Results: Overall, 13 and 129 patients were enrolled in phase Ib and II, respectively. Dose-limiting toxicity was not reported in patients during phase Ib and mean samotolisib exposures remained in the targeted range despite a 35% decrease when administered with enzalutamide. In phase II, median PCWG2-PFS and rPFS was significantly longer in the samotolisib/enzalutamide versus placebo/enzalutamide arm (3.8 vs. 2.8 months; P = 0.003 and 10.2 vs. 5.5 months; P = 0.03), respectively. Patients without androgen receptor splice variant 7 showed a significant and clinically meaningful rPFS benefit in the samotolisib/enzalutamide versus placebo/enzalutamide arm (13.2 months vs. 5.3 months; P = 0.03).
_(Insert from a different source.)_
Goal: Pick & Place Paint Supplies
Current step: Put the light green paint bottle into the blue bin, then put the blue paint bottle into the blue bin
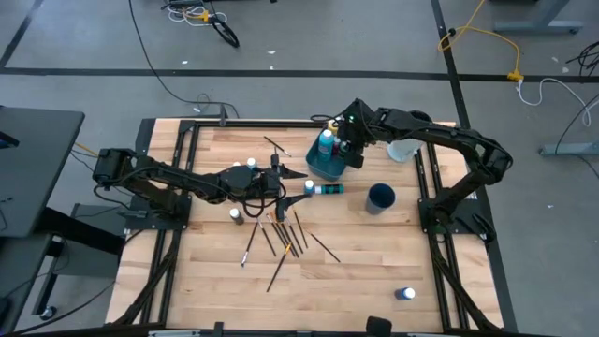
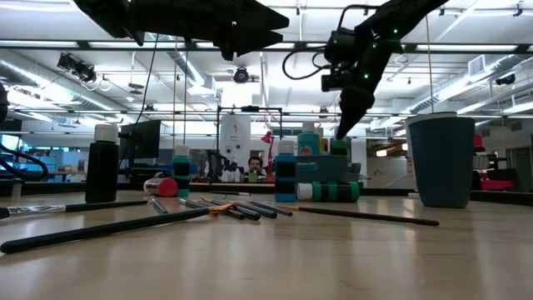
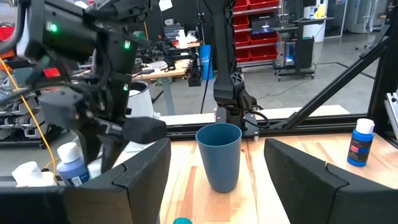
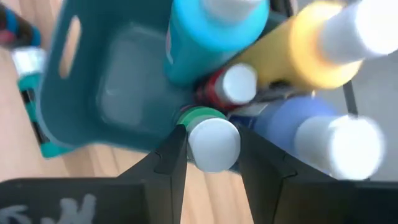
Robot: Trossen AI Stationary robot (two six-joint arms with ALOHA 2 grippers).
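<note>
My right gripper [image 1: 344, 154] hangs over the teal bin [image 1: 318, 167] at the back of the table, shut on a green paint bottle [image 4: 211, 143] by its white cap. Blue, yellow and red bottles stand packed in the bin [image 4: 112, 93] around it. My left gripper [image 1: 292, 180] hovers open and empty mid-table, its fingers [image 3: 143, 177] spread wide. A teal bottle [image 1: 328, 189] lies on its side just ahead of it. Several thin brushes [image 1: 281, 236] are scattered in front of the left arm. Loose bottles stand at the left [image 1: 251, 164] and near the front right corner [image 1: 404, 294].
A dark blue cup [image 1: 381, 197] stands right of the lying bottle, also seen in the left wrist view [image 3: 219, 155]. A pale cup [image 1: 402, 150] sits behind the right arm. A black bottle [image 2: 102, 162] stands at the low view's left. Bare wood lies front left.
</note>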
Conclusions: Samotolisib/enzalutamide has tolerable side effects and significantly improved PFS in patients with mCRPC with cancer progression on abiraterone, and this may be enriched in patients with PTEN intact and no androgen receptor splice variant 7.

Figure 1.

Study design: Figure describes the study design followed in the phase Ib and phase II part of the trial. BID, twice a day; ENZ, enzalutamide; mCRPC, metastatic castration-resistant prostate cancer; n, number of patients; QD, every day; RR, response rate.

Figure 2.

PFS and rPFS of patients from phase II. A, The PFS of samotolisib + enzalutamide arm versus placebo + enzalutamide arm. B, The rPFS of samotolisib + enzalutamide arm versus placebo + enzalutamide arm.

Figure 3.

Waterfall plot of best prostate-specific antigen (PSA) response.

Figure 4.

rPFS by AR-v7 status. A, The PFS of samotolisib + enzalutamide arm versus placebo + enzalutamide arm in patients without AR-v7. B, The PFS of samotolisib + enzalutamide arm versus placebo + enzalutamide arm in patients with AR-v7.

Figure 5.

rPFS by PTEN (IHC) assay. A, The PFS of samotolisib + enzalutamide arm versus placebo + enzalutamide arm in patients with PTEN loss. B, The PFS of samotolisib + enzalutamide arm versus placebo + enzalutamide arm in patients without PTEN loss.